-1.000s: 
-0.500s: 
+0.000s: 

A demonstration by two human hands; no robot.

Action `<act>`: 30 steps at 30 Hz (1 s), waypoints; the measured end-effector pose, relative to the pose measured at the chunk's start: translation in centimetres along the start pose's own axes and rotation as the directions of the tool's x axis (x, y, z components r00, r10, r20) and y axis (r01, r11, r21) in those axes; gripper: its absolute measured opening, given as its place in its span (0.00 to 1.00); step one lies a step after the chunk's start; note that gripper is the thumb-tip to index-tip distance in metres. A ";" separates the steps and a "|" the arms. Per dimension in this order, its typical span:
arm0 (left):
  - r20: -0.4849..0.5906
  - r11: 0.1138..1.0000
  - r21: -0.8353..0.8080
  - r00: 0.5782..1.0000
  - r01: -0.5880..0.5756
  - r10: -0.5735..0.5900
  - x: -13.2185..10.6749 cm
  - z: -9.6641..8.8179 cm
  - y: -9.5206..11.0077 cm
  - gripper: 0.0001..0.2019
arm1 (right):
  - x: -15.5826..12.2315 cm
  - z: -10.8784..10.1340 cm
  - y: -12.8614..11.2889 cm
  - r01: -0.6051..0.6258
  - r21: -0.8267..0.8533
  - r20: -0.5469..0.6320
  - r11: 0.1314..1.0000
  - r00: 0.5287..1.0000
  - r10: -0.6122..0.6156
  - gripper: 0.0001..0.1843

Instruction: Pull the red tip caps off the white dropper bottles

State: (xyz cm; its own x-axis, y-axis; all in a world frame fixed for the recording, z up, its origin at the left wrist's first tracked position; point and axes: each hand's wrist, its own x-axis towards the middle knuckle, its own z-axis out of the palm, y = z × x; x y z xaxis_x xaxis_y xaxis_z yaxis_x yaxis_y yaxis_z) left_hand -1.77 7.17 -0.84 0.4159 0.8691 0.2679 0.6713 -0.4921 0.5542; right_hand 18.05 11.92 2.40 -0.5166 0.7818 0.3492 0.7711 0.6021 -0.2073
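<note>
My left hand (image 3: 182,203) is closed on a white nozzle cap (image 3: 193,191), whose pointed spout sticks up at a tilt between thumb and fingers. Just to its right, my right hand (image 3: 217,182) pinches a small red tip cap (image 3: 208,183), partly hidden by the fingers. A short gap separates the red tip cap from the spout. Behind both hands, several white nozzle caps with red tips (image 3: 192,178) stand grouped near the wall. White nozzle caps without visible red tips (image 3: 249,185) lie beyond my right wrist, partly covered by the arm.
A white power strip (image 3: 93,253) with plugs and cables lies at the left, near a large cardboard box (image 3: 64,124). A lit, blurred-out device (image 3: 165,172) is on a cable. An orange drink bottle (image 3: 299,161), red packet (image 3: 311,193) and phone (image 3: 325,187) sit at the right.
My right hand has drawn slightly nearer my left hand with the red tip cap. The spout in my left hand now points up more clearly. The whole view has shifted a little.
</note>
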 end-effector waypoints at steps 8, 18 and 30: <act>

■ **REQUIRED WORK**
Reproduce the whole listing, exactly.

■ **RESULT OF THE EXERCISE**
-1.000s: 
-0.500s: 
+0.000s: 

A demonstration by two human hands; no robot.

Action `<act>`: 30 steps at 30 Hz (1 s), waypoints; the measured end-effector pose, relative to the pose measured at the chunk's start: translation in centimetres along the start pose's own axes and rotation as the directions of the tool's x axis (x, y, z components r00, r10, r20) and y axis (r01, r11, r21) in those axes; gripper: its absolute measured opening, given as its place in its span (0.00 to 1.00); step one lies a step after the chunk's start; note that gripper is the thumb-tip to index-tip distance in metres. A ";" separates the steps and a "|" the arms. Per dimension in this order, its typical span:
arm0 (left):
  - r20: -0.4849..0.5906
  - r11: 0.1138..1.0000
  - r21: -0.8353..0.8080
  - r00: 0.5782..1.0000
  - r01: -0.5880..0.5756
  - r10: -0.5735..0.5900
  - x: -13.2185..10.6749 cm
  - z: -9.6641..8.8179 cm
  - y: -9.5206..11.0077 cm
  - gripper: 0.0001..0.2019
arm1 (right):
  - x: -15.5826..12.2315 cm
  - z: -10.8784..10.1340 cm
  - y: -12.8614..11.2889 cm
  - r01: -0.6051..0.6258
  - r21: -0.8267..0.8533
  - r20: -0.5469..0.6320
  - r11: 0.1314..1.0000
  - r00: 0.5287..1.0000
  - r10: -0.6122..0.6156
  - gripper: 0.0001..0.1843

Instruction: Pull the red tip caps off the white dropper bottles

State: (xyz cm; its own x-axis, y-axis; all in a world frame fixed for the recording, z up, its origin at the left wrist's first tracked position; point and axes: each hand's wrist, its own x-axis towards the middle knuckle, its own z-axis out of the palm, y = z × x; x y z xaxis_x xaxis_y xaxis_z yaxis_x yaxis_y yaxis_z) left_hand -1.77 7.17 -0.84 0.4159 0.8691 0.2679 0.6713 -0.4921 0.5542; right_hand 18.05 11.92 2.40 -0.5166 0.7818 0.3492 0.7711 0.6021 -0.2073
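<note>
My left hand (image 3: 182,203) is closed on a white nozzle cap (image 3: 193,191), whose pointed spout sticks up at a tilt between thumb and fingers. Just to its right, my right hand (image 3: 217,182) pinches a small red tip cap (image 3: 208,183), partly hidden by the fingers. A short gap separates the red tip cap from the spout. Behind both hands, several white nozzle caps with red tips (image 3: 192,178) stand grouped near the wall. White nozzle caps without visible red tips (image 3: 249,185) lie beyond my right wrist, partly covered by the arm.
A white power strip (image 3: 93,253) with plugs and cables lies at the left, near a large cardboard box (image 3: 64,124). A lit, blurred-out device (image 3: 165,172) is on a cable. An orange drink bottle (image 3: 299,161), red packet (image 3: 311,193) and phone (image 3: 325,187) sit at the right.
My right hand has drawn slightly nearer my left hand with the red tip cap. The spout in my left hand now points up more clearly. The whole view has shifted a little.
</note>
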 end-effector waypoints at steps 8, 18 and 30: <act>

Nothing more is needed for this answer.